### WHAT THE EXERCISE ASKS
Up to and including the line containing "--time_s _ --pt", retype each line of the listing below exactly, beginning with the first.

### INFORMATION SHOWN
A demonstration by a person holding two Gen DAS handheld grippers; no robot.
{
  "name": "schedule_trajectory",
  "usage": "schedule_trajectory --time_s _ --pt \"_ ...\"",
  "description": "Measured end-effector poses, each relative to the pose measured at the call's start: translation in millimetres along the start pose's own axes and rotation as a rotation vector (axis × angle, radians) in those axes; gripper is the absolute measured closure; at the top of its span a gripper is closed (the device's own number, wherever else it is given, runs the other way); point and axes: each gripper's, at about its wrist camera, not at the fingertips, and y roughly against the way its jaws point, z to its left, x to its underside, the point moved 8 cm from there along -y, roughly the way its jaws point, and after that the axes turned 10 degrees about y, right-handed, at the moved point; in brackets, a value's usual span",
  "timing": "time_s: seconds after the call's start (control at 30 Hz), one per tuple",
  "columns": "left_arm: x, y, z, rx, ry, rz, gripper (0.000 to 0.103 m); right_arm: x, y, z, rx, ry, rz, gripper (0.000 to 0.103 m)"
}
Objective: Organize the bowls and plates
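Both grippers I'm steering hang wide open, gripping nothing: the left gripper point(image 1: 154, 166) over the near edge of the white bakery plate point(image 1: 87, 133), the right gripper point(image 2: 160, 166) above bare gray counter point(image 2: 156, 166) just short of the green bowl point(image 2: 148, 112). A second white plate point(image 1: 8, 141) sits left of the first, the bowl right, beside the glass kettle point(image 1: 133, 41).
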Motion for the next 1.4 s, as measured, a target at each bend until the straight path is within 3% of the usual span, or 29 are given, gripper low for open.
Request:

### WRITTEN RESPONSE
A demonstration by a person holding two Gen DAS handheld grippers; no robot.
{
  "name": "schedule_trajectory",
  "usage": "schedule_trajectory --time_s _ --pt \"_ ...\"",

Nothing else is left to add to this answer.